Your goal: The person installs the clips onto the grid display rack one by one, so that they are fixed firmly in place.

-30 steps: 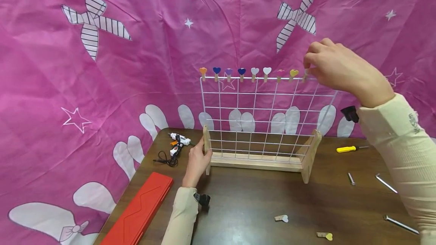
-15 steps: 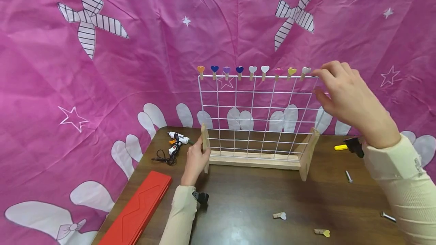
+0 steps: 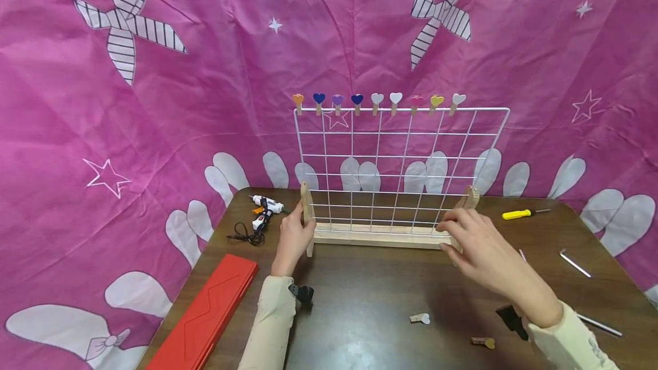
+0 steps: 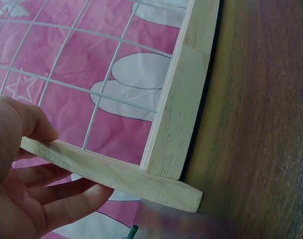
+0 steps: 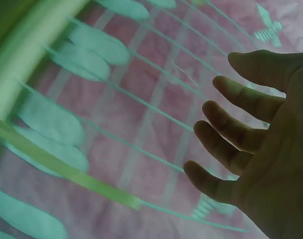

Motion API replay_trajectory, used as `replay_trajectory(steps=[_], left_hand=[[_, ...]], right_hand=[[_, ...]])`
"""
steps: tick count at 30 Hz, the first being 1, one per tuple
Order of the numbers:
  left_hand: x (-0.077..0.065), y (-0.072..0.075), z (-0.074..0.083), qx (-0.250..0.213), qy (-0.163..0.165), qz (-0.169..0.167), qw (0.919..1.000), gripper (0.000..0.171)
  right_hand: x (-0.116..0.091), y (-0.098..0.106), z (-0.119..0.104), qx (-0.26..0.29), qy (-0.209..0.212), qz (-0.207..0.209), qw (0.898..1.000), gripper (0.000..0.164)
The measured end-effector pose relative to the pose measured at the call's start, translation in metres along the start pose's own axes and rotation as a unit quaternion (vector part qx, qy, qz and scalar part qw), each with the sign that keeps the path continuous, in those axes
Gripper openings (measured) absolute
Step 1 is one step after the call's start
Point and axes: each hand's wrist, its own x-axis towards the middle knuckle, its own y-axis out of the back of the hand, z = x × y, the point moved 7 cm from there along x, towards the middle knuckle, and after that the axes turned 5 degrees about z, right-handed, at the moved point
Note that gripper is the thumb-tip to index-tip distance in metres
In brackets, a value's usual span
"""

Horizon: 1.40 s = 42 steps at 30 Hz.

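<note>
My left hand (image 3: 294,240) grips the left wooden side piece (image 4: 106,172) of a stand, thumb on one face and fingers on the other. The stand holds a white wire grid (image 3: 483,109) upright over a wooden crossbar (image 3: 380,238). Along its top wire sit several small clothespins with hearts, from an orange-heart clothespin (image 3: 298,100) at the left to a white-heart clothespin (image 3: 457,100). My right hand (image 3: 483,250), fingers spread and holding nothing, is in front of the stand's right end. Nearer me lie a white-heart clothespin (image 3: 420,318) and a yellow-heart clothespin (image 3: 483,342).
On the left of the brown table (image 3: 354,301) are a red case (image 3: 205,313) and a white glue gun (image 3: 268,204) with its black cord. At the right lie a yellow screwdriver (image 3: 516,214), a bent metal key (image 3: 574,263) and a metal rod (image 3: 601,325). A pink cloth hangs behind.
My right hand has let go of the white-heart clothespin at the grid's top and come down toward the stand's right base. My left hand keeps its grip on the side piece.
</note>
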Motion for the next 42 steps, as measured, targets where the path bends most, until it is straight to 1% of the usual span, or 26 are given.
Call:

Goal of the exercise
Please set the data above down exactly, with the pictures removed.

Response for this exercise
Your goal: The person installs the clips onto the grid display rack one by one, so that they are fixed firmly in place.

-30 steps: 
-15 steps: 
+0 steps: 
+0 steps: 
+0 steps: 

Motion API replay_trajectory, used as `replay_trajectory(steps=[_], left_hand=[[_, ...]], right_hand=[[_, ...]])`
"""
steps: tick count at 30 Hz, the first being 1, one per tuple
Order of the numbers:
  left_hand: x (-0.077..0.065), y (-0.072..0.075), z (-0.074..0.083), qx (-0.250..0.213), qy (-0.163..0.165), qz (-0.169..0.167), qw (0.919..1.000), gripper (0.000..0.171)
  right_hand: x (-0.116..0.091), y (-0.098..0.106), z (-0.119..0.104), qx (-0.26..0.29), qy (-0.209..0.212), qz (-0.207..0.209), qw (0.898..1.000), gripper (0.000..0.164)
The measured end-effector pose relative to the pose measured at the call's start, translation in metres along the start pose's own axes and rotation as a unit quaternion (vector part qx, qy, qz and scalar part qw), each with the sign that keeps the path continuous, in those axes
Gripper openings (measured) absolute
Step 1 is one step after the call's start
Point and axes: each hand's wrist, its own x-axis towards the middle knuckle, its own y-axis out of the back of the hand, z = x × y, the point moved 7 cm from there along x, towards the middle knuckle, and after that the axes turned 5 degrees about z, right-handed, at the moved point
Note that gripper is the thumb-tip to index-tip distance in metres
In brackets, a value's usual span
"""

Horizon: 1.40 s = 42 steps at 30 Hz.

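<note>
My left hand (image 3: 294,240) grips the left wooden side piece (image 4: 106,172) of a stand, thumb on one face and fingers on the other. The stand holds a white wire grid (image 3: 483,109) upright over a wooden crossbar (image 3: 380,238). Along its top wire sit several small clothespins with hearts, from an orange-heart clothespin (image 3: 298,100) at the left to a white-heart clothespin (image 3: 457,100). My right hand (image 3: 483,250), fingers spread and holding nothing, is in front of the stand's right end. Nearer me lie a white-heart clothespin (image 3: 420,318) and a yellow-heart clothespin (image 3: 483,342).
On the left of the brown table (image 3: 354,301) are a red case (image 3: 205,313) and a white glue gun (image 3: 268,204) with its black cord. At the right lie a yellow screwdriver (image 3: 516,214), a bent metal key (image 3: 574,263) and a metal rod (image 3: 601,325). A pink cloth hangs behind.
My right hand has let go of the white-heart clothespin at the grid's top and come down toward the stand's right base. My left hand keeps its grip on the side piece.
</note>
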Motion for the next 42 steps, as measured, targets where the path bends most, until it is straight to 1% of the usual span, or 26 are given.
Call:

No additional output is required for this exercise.